Students wishing to attain the Women's and Gender Studies minor are required to successfully complete 24 credit hours (six classes): the three core classes listed below and three general electives approved for the Women's and Gender Studies major.
 

Course Requirements​

 

WGS 100

WOMEN'S LIVES:RACE/CLASS/GENDER

This course will introduce students to Women's & Gender Studies by exploring a range of issues that contemporary women face through experiences stratified by race, class, gender, sexuality, and disability. Topics will include women's identities; body image and the media; women's sexuality; intimate relationships and families; women, violence and criminalization; women's work, wage discrimination, and welfare reform; women's health issues, such as reproductive rights, and medical research. Participants will have opportunities to examine ways that this stratification interacts in varied eras, cultures, and sub-cultures to shape women's lives. Students will engage in an activist focus as they are introduced to the layers of oppression that affect many women's lives, from the personal to the global. As they analyze social, cultural, and political issues through "gendered lenses", participants may expand a view of their personal lives to include a framework that encourages resilient responses to such oppression.

WGS 200

WOMEN'S STUDIES IN TRANSNATIONAL CONTEXTS

This course is a transnational approach to Women's & Gender Studies, examining how goods, money, and media images of women cross national in new ways. A further focus is on how this transformation of national boundaries depends not only upon political changes but also upon economic and cultural shifts. This transnational perspective pays attention to the inequalities and differences intersecting race, class, and gender that arise from new forms of globalization as well as from older histories of colonialism and racism. The course is designed to give the student an in-depth look at a world of connections that do not necessarily create similarities in how women variously experience that world. It introduces students to research by and about women that reflects transnationality in all of its possibilities and challenges.

WGS 350

GENDER EQUITY IN SCOTLAND

This course explores issues of gender equity in Scotland today and their relation to the gender and human rights policy agenda of the United Nations. While in Chicago students will examine theoretical models upon which the Scottish gender equity agenda is based, and then travel to Scotland, where students will witness first hand the realities and experiences of institutionalizing those mechanisms. The course offers students experiential learning opportunities as they meet key players in Scots academic and policy communities who have been integrally involved in Gender Equity Initiatives

 

 

WGS 250

FEMINIST FRAMEWORKS

This course introduces feminist theories and methodologies with an emphasis on how theoretical frameworks shape specific research, policies, and praxis.

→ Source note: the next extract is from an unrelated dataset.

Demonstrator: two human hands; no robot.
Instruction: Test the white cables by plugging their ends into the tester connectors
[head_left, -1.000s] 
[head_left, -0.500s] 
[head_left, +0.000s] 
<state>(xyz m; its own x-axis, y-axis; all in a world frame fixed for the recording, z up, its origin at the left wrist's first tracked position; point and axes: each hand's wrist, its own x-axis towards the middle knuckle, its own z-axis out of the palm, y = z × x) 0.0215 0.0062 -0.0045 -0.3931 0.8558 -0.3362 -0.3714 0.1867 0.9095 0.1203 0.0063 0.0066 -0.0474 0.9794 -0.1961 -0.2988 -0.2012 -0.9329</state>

The course will provide an introductory exploration of feminist frameworks in relationship to specific issues and questions within women's studies, with some attention to the resulting research/analytic methods. The class will delineate, analyze and compare the underlying assumptions and frameworks of a variety of feminist theories (i.e. historical materialist, liberal, radical, standpoint and identity-based, critical race, postcolonial, and transnational theoretical frameworks) in relation to a set of issues and questions (e.g. violence against women, sex discrimination, reproductive rights). The class will explore the relationship between these frameworks and knowledge production, public policy, and social change efforts within transnational contexts. Thus, the students will be able to discern how theories frame research questions and methods, as well as how they frame policy issues and action proposals; and students will be able to analyze the theoretical frameworks comparatively.